From bubble to business: how AI matures
In just over a year, AI funding went from explosive to cautious optimism. After the staggering $108 billion poured into AI startups in 2024, 2025 has shown the emergence of a new pattern.
The excitement hasn’t disappeared, and neither has money. But the tone of investment has changed – investors are no longer impressed by the size of your model or the number of GPUs you’ve secured. They want to know one thing: Is your AI actually creating value – and is it generating revenue?
Because the market finally started asking harder questions, the discussion around the “AI bubble” has become a lot more interesting. Are we still in a hype-driven reality, or have we crossed into a period where AI has to prove that it can hold its ground?
Let’s try and unpack this.
The hype phase is fading – and that’s a good thing
Through 2023 and 2024, simply attaching “AI” to your pitch deck was generally enough to get the interest of investors and arrange a meeting. In 2025, that no longer works.
For example, OpenAI’s $40 billion raise in Q1 this year is often attributed to the late-2024 momentum. But Anthropic’s funding round in September showed more modest performance, with only $13 billion.
Investor pacing is now slower and more cautious, and AI firms face heavier scrutiny over their revenue models and regulatory alignment. This isn’t a crash, exactly – more of a correction in attitude.
Major VC funds, especially those active in Europe and Singapore, now openly talk about “AI fatigue”: not fatigue with the technology itself, but with AI-washing, where companies exaggerated their capabilities without a viable product behind them.
At the same time, large AI infrastructure players – AWS, Google Cloud, and even regional providers – have started tightening compute access and raising prices. AI workloads come with ever-higher processing requirements, so providers have to be stricter about allowing open-ended experimentation, and that, in turn, pushes startups to focus on efficiency.
The sentiment is clear: where before the AI sector celebrated scale, now it demands sustainability.
Global compliance pressures are forcing a market reset
With the introduction of the EU AI Act, it's impossible to ignore the fact that Europe is quietly reshaping what AI maturity looks like. AI startups can no longer just build fast and worry about regulation later. And compliance can no longer be treated like a mere checkbox.
And this isn’t just happening in Europe – the shift is echoing globally, with other jurisdictions also adopting similar stances. Even the US, which is a lot less restraining when it comes to AI innovation, is learning to ask European-style questions during due diligence: Where is your training data sourced from? How do you audit model bias? Can the product be deployed without compliance risk for enterprise clients?
AI startups now have to pay greater attention to their architecture and meet growing transparency and data governance requirements. All the while, investors are adopting new evaluation logic, treating compliance readiness as a sign of long-term viability.
Some might say that the growing regulation has slowed AI down, but it’s far more accurate to say that it’s filtering out noise, leaving players that can actually measure up to the upscale in standards.
Is there still a bubble? Maybe – but it won’t end like past tech crashes
There’s no denying that some AI valuations are still inflated. We see early-stage startups with limited revenue being priced at levels normally reserved for proven SaaS companies.

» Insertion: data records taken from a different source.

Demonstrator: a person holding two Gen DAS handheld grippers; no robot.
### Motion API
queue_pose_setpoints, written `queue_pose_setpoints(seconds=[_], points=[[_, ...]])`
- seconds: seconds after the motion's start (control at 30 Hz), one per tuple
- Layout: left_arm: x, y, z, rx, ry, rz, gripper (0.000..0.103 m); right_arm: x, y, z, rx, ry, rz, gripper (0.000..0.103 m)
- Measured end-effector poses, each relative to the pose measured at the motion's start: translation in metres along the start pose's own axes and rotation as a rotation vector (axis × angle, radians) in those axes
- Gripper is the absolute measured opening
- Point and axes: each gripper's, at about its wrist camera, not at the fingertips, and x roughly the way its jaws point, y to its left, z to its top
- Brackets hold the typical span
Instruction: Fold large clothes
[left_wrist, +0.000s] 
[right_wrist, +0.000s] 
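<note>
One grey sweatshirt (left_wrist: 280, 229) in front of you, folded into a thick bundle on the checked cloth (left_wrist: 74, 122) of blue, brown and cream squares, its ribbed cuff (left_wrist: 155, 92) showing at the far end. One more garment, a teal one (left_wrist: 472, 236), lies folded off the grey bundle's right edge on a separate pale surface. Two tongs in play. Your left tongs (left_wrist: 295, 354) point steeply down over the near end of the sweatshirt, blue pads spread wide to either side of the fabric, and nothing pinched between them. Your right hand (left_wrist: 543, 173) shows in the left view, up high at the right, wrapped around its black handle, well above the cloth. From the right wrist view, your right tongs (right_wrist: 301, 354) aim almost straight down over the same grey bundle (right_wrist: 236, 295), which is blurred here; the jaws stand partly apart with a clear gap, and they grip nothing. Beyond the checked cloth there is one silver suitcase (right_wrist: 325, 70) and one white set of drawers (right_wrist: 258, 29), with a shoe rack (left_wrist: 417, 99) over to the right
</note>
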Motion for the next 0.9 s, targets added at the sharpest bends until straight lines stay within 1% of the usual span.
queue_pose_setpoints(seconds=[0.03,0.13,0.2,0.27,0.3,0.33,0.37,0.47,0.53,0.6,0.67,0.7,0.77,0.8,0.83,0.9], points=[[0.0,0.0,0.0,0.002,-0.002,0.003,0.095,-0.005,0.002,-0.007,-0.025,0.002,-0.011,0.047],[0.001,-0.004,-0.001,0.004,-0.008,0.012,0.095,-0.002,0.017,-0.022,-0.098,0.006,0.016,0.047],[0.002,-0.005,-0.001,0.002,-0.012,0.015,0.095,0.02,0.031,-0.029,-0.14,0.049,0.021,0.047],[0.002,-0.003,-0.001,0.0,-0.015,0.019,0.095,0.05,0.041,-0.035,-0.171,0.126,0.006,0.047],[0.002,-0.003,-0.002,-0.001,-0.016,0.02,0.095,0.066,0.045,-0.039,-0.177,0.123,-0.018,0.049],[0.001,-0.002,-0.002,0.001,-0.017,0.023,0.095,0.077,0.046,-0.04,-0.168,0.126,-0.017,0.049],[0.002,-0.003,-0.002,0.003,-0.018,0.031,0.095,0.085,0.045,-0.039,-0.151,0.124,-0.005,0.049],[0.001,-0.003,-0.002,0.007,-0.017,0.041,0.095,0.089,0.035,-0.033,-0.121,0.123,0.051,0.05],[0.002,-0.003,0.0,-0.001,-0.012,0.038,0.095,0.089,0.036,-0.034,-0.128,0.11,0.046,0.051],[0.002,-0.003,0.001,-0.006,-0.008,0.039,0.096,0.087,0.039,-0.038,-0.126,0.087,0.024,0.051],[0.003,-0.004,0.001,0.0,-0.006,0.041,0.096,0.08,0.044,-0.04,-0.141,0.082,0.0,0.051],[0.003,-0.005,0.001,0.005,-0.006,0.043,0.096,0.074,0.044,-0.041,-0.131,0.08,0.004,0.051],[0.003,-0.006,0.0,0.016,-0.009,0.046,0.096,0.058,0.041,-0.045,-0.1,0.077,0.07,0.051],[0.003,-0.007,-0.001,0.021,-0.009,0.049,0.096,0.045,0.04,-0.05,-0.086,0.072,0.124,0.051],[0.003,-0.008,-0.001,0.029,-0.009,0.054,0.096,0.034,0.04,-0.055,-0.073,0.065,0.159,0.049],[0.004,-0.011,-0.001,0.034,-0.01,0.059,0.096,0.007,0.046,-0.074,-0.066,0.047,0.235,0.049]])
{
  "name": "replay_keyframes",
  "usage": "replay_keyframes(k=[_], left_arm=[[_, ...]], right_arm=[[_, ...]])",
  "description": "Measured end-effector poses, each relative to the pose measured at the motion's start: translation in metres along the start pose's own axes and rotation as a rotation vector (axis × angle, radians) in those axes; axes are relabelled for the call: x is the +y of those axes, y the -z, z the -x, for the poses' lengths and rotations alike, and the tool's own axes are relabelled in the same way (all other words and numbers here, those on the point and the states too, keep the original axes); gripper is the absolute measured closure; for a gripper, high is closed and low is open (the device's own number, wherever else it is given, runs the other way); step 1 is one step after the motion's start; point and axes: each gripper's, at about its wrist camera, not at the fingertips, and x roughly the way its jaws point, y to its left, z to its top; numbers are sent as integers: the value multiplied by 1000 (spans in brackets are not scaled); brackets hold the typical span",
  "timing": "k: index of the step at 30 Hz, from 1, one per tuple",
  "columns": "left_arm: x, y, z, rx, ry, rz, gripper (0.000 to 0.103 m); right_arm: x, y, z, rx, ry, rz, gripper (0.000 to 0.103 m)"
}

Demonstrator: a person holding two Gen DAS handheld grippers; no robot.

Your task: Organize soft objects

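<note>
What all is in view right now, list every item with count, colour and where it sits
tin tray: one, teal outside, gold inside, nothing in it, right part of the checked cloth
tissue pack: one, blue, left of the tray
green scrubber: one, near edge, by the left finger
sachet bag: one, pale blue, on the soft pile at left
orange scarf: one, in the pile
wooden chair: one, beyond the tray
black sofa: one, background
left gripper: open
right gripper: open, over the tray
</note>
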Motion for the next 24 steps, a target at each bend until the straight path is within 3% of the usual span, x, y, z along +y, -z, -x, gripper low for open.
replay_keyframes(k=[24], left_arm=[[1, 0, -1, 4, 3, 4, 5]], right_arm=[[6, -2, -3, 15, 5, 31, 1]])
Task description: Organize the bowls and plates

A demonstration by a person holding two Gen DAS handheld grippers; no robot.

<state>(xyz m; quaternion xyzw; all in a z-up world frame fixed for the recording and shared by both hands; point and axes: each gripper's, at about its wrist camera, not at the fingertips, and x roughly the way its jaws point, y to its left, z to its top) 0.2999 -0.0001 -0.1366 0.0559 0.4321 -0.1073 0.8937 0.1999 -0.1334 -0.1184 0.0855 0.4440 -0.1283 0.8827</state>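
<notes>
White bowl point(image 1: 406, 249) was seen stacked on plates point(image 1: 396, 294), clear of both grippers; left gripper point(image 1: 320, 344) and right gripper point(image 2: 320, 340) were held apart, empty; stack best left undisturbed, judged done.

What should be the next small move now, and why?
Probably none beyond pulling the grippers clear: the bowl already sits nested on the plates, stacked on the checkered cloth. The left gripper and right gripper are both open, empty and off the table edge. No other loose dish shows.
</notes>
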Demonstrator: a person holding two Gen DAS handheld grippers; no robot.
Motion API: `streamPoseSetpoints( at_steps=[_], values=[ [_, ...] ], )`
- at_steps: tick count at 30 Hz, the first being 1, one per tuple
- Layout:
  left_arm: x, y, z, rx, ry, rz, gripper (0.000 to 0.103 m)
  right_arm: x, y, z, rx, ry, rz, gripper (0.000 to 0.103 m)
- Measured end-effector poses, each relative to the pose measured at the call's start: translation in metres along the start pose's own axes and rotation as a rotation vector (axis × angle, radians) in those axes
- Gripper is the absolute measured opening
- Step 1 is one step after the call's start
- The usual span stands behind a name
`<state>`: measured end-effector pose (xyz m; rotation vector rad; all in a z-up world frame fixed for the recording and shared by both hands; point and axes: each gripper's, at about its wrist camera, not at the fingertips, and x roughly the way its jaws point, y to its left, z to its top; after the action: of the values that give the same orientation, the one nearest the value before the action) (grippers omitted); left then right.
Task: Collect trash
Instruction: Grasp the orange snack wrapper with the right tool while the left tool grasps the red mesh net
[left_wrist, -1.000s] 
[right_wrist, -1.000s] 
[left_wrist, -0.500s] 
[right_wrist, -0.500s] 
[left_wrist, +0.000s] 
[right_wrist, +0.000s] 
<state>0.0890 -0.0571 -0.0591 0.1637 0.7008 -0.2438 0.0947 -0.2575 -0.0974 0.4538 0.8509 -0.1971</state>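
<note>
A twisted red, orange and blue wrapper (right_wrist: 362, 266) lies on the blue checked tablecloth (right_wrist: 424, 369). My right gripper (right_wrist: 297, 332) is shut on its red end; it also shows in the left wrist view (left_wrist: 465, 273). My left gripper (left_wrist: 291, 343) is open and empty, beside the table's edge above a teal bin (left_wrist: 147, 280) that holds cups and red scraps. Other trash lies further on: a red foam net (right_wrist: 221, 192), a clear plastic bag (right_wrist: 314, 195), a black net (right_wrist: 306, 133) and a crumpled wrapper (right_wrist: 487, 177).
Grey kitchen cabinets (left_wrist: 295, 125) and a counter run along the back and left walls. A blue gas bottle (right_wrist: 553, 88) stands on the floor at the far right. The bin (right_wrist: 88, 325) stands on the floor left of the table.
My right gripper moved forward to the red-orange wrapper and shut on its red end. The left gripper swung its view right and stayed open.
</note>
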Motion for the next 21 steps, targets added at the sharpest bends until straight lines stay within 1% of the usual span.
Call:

Yes, a correction will come for that segment of the market.
But here’s what differentiates AI from past bubbles like VR or 3D printing: AI is already embedded in mission-critical workflows, especially in sectors like compliance automation, financial risk detection, cybersecurity, medical diagnostics, and logistics optimisation.
Banks are quietly deploying AI not just for chatbots – although there is that, as well – but also for things like regulatory monitoring and fraud detection at scale, which may be less noticeable but are far more impactful.
Healthcare systems in Germany and the UAE are using smaller, specialised medical AI assistants to reduce manual documentation times. And these are not overhyped demos, either. These are operational improvements that can deliver real, tangible impact.
AI isn’t deflating – it’s maturing. The market is learning to separate measurable performance from empty glitter. And that’s a healthy change.
Stepping beyond the hype
By this point, we have entered a post-hype era. And that is where the most serious breakthroughs are going to occur.
The companies that thrive in AI from now on are not the ones talking the most about disruption and innovation – they are the ones putting in real effort to reduce costs, cut manual workloads, and de-risk operations.
This is especially clear in Europe’s fintech and banking sector, where AI is no longer pitched as innovation – it’s pitched as an operational necessity, especially for mid-sized institutions that cannot scale teams as fast as regulatory demands increase.
Instead of asking, “Is the AI bubble going to burst?”, the more relevant question now is this: “Will your AI company still matter when the term ‘AI-powered’ stops being impressive and becomes the norm?”
The way I see it, 2025 was the year the air was let out of the bubble just enough for the technology to go back to solid ground. The hype cycle is over, and the impact cycle has begun in its place. And the companies that win in this new phase will not be the loudest, but the ones that quietly solve real market problems, comply with regulations, and deliver measurable outcomes.
That’s not a bubble bursting. That’s just technology finally growing up.